Allerdings war dem erfolgsverwöhnten Nachwuchstalent nach seinem Sprung in die Königsklasse der Spaß schon gründlich vergangen. Sein Premierenjahr 2000 beim Prost-Team war von Pleiten, Pech und Pannen geprägt. "Das war eine harte Zeit", bilanzierte Heidfeld. Nach seinem Wechsel zu Sauber blühte der junge Mönchengladbacher wieder richtig auf und machte seinem Namen "Quick Nick" alle Ehre. Punktgleich mit Ex-Weltmeister Jacques Villeneuve belegte er in der Fahrer-WM hinter dem Sextett der drei Top-Teams den respektablen achten Rang. Dem Schweizer Rennstall verhalf er in der Konstrukteurs-Wertung zum vierten und damit besten Platz in neun Jahren.

"Diesen vierten Platz wollen wir verteidigen", nannte Heidfeld als Zielsetzung. Wie schon im Vorjahr kommt dem erst 24-Jährigen wieder die Rolle des Leitwolfs zu. Sein neuer Teamkollege Felipe Massa hat wie dessen Vorgänger Kimi Räikkönen keinerlei Grand-Prix-Erfahrung. "Bei Sauber gibt es zwar keinen Nummer 1-Piloten", verwies Heidfeld auf die offizielle Team-Philosophie. "Aber wegen meiner größeren Erfahrung und meiner guten Leistungen werde ich wohl zu Beginn im Vordergrund stehen."

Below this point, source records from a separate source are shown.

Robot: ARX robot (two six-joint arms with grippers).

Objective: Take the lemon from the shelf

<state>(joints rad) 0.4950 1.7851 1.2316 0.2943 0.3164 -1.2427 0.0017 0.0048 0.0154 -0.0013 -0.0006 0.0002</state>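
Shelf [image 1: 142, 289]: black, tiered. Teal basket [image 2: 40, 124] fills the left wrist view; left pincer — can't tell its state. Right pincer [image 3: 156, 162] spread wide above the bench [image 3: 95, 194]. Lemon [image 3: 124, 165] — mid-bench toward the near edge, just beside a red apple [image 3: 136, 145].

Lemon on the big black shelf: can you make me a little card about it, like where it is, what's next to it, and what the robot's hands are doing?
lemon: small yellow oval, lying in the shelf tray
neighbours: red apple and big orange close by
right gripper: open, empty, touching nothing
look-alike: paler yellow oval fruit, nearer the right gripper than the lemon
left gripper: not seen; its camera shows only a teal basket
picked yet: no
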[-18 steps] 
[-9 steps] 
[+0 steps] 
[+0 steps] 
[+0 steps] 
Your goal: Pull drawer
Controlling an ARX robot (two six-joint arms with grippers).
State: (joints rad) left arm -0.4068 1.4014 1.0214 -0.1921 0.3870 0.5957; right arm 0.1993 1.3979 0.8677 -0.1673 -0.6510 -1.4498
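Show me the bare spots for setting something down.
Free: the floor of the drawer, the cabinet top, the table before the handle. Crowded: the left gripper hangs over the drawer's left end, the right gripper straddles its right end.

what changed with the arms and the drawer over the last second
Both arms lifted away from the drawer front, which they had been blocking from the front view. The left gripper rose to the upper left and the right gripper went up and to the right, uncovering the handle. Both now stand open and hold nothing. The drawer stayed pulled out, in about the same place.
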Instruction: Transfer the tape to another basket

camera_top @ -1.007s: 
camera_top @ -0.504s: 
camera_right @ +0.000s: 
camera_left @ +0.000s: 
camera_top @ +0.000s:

Dass ihm nochmals ein Jungspund die Schau stiehlt bzw. ein Top- Cockpit vor der Nase wegschnappt, befürchtet Heidfeld nicht. Aber auf McLaren-Mercedes ist der Mercedes-Junior wegen deren Verpflichtung Räikkönens nicht mehr gut zu sprechen. "Wir haben weiter einen Vertrag, auf den ich nicht näher eingehen möchte. Man muss halt sehen, was draus wird", sagte er "Auto Bild motorsport". Heidfeld hat die Bevorzugung des Finnen noch nicht weggesteckt. "Gar nichts" erwarte er von Mercedes, sagte er trotzig. "Logisch zu Ende gedacht", könne man seinen Mercedes-Vertrag "als Blockade betrachten".

Einen Grand-Prix-Sieg hält der frühere Formel-3000-Europameister für wenig wahrscheinlich. "Wir müssen auf dem Boden der Realität bleiben. Es dürfte uns nach wie vor schwer fallen, aus eigener Kraft zu gewinnen." Andererseits gebe es immer wieder chaotische Regenrennen wie 2001 in Spa oder Sepang. "Dann könnten wir vielleicht siegen. Mein Ziel ist aber, regelmäßig unter die ersten Sechs und gelegentlich unter die ersten Drei zu kommen." Bislang stand er erst ein Mal als Dritter auf dem Podest - und den damit verbundenen Rummel mit Champagnerdusche will "Quick Nick" noch häufig genießen.